Please write out exactly the lines of the data below from the line holding "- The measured" through the line holding "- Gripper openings", and leave out the rest.
::: COLLECTED MATERIAL :::
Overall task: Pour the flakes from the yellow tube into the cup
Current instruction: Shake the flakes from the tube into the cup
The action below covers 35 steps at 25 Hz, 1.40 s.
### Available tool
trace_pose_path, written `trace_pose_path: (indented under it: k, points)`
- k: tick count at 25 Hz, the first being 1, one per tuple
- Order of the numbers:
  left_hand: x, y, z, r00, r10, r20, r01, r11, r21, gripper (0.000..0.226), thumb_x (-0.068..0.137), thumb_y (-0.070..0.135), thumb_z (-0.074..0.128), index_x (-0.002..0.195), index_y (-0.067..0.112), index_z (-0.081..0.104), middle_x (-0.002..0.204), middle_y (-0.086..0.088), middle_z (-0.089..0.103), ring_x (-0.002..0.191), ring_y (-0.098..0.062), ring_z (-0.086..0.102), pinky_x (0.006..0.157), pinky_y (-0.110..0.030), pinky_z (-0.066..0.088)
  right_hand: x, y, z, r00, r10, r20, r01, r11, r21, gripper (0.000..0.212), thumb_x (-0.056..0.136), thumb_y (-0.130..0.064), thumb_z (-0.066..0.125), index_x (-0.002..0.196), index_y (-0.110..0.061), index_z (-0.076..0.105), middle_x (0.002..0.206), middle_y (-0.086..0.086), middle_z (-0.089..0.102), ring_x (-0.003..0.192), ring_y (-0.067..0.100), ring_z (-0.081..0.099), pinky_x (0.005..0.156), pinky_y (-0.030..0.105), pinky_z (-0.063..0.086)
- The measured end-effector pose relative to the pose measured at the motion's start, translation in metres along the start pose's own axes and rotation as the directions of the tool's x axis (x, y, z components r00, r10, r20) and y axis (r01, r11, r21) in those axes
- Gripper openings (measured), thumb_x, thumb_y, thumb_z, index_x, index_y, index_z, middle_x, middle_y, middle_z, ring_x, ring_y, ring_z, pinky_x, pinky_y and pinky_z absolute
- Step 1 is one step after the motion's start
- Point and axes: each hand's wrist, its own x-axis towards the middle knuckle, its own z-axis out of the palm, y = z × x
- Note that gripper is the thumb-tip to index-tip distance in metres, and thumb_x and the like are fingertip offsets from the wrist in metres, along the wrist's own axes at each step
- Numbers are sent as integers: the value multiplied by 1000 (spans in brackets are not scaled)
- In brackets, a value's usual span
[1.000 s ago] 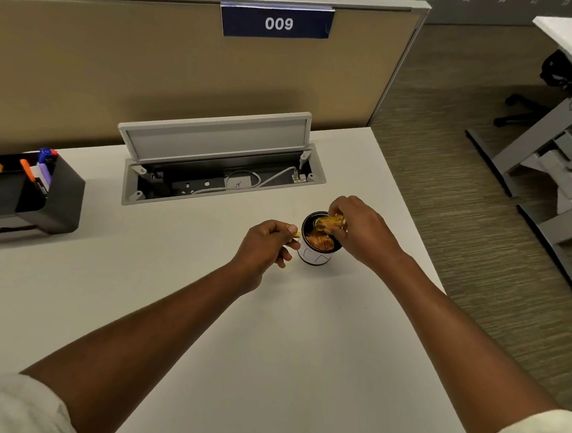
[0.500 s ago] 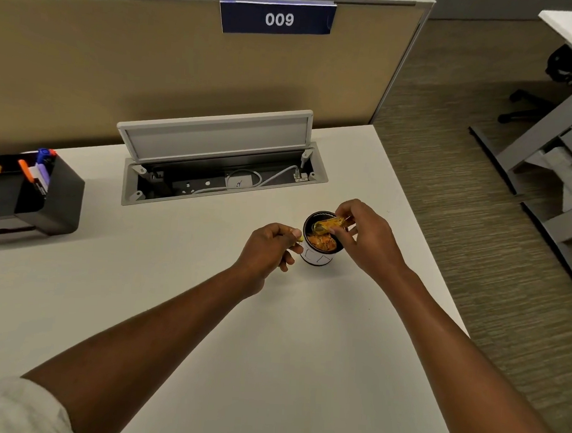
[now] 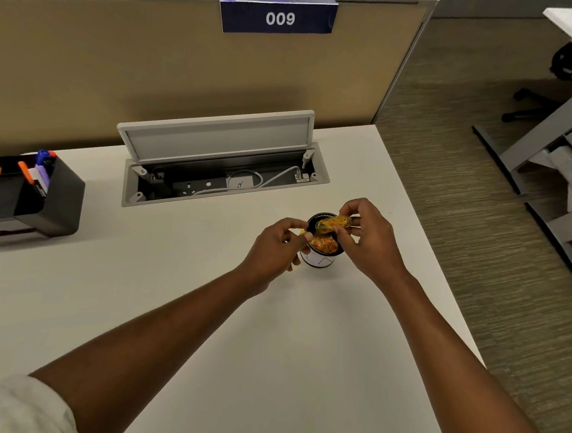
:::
▶ **ANSWER TO THIS TASK**:
- The measured end-effector pose relative to the pose measured at the motion's start, translation in metres along the start pose's own axes and rotation as the directions of the tool's x axis (x, y, z components r00, r10, r20) and y axis (r01, r11, r21) in those axes
- Gripper openings (measured), thumb_x, thumb_y, thumb_z, index_x, index_y, index_z, middle_x, middle_y, middle_z, ring_x, ring_y, ring_z, pinky_x, pinky_y and pinky_z absolute

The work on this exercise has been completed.